In total, 1278 PICU-admitted children with complete data were included in the analysis. The median patient age was 8.1 years (interquartile range: 5.4-10.7). Thirty-nine patients (3%) died. The RF and XGboost models demonstrated the highest performance. The Shapley Addictive Explanations model revealed that the most important predictive features included younger age, female patients, presence of underlying diseases, severe transaminitis, severe bleeding, low platelet counts requiring platelet transfusion, elevated levels of international normalized ratio, blood lactate and serum creatinine, large volume of resuscitation fluid and a high vasoactive inotropic score (> 30).

CONCLUSION

We developed robust machine learning-based models to estimate the risk of death in hospitalized children with DSS. The study findings are applicable to the design of management schemes to enhance survival outcomes of patients with DSS.

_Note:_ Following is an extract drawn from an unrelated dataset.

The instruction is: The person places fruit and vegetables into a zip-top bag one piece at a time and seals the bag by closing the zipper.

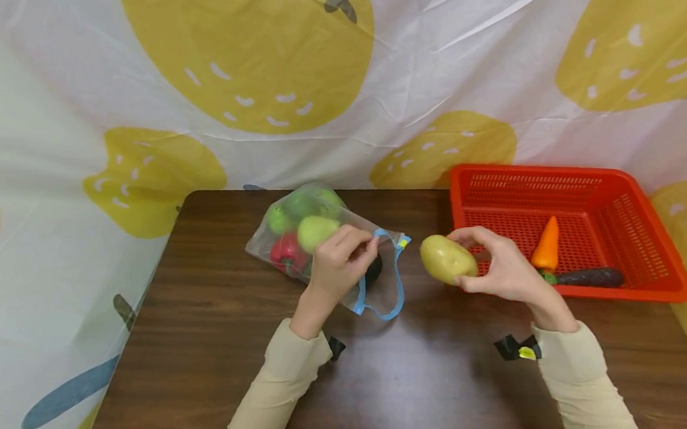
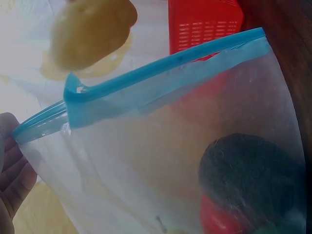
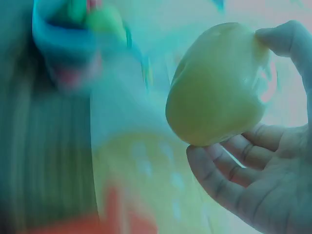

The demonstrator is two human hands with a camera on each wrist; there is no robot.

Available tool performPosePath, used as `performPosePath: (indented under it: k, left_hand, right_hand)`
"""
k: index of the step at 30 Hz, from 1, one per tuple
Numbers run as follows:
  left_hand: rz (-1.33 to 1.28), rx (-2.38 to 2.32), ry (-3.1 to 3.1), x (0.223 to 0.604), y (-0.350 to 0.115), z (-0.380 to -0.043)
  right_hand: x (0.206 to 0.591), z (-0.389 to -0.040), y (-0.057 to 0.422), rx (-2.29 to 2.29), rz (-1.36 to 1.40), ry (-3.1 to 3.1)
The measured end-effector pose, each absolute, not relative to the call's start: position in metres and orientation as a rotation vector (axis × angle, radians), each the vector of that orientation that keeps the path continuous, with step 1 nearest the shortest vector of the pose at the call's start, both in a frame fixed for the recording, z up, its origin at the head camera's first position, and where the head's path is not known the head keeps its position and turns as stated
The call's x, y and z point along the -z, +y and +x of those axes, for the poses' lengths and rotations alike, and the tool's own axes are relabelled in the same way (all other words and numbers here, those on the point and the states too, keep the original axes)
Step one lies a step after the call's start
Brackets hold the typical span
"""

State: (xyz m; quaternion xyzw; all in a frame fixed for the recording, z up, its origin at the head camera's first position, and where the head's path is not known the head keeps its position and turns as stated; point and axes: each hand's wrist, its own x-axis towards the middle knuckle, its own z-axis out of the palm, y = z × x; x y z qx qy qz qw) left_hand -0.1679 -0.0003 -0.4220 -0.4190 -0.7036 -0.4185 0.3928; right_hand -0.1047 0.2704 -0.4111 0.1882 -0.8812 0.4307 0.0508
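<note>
My left hand (image 1: 339, 258) pinches the blue-edged rim of a see-through zip bag (image 2: 122, 161), whose mouth gapes toward the right. Inside the bag lie a red pepper (image 1: 286, 250), a light green pear-like fruit (image 1: 316, 232), several green round items (image 1: 301, 205) and a dark oval one (image 2: 243, 170), partly hidden behind the left hand in the head view. A yellow potato (image 1: 442, 259) is held between thumb and fingers of my right hand (image 1: 505, 266), above the table just right of the bag's mouth. In the right wrist view the potato (image 3: 219, 92) fills the grip.
At the right back of the brown table (image 1: 204, 357) stands a red plastic basket (image 1: 659, 245). It holds an orange carrot (image 1: 547, 247) and a long dark vegetable (image 1: 590, 279). A fruit-print cloth (image 1: 291, 151) hangs behind the table.
</note>
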Motion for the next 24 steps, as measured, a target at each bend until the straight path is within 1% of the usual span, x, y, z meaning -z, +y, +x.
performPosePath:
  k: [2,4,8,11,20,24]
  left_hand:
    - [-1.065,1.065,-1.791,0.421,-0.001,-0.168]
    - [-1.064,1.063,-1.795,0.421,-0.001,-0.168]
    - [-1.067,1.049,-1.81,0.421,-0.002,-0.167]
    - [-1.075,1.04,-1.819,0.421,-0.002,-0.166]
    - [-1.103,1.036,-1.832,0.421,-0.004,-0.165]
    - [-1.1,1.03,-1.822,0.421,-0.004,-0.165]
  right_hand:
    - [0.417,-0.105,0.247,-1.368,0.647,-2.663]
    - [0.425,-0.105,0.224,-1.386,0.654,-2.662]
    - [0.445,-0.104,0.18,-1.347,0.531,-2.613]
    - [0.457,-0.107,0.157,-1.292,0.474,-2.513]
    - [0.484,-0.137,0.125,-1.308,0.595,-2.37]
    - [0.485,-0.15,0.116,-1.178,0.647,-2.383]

Keywords: Dengue shock syndrome; Dengue mortality; Machine learning; Supervised models; Logistic regression; Random forest; K-nearest neighbors; Support vector machine; Extreme Gradient Boost; Shapley addictive explanations

Core Tip: The in-hospital mortality rate of children with dengue shock syndrome (DSS) at a large tertiary pediatric hospital in Viet Nam was 3%. The supervised models showed good predictive value. In particular, the Random Forest and Extreme Gradient Boost models demonstrated the highest model performance. The supervised machine learning model showed that the nine most important predictive variables included younger age, presence of underlying diseases, severe transaminitis, critical bleeding, platelet transfusion requirement, elevated international normalized ratio and blood lactate levels, and high vasoactive inotropic score (> 30). Identification of mortality predictors in patients with DSS will help optimize management protocols to enhance survival outcomes.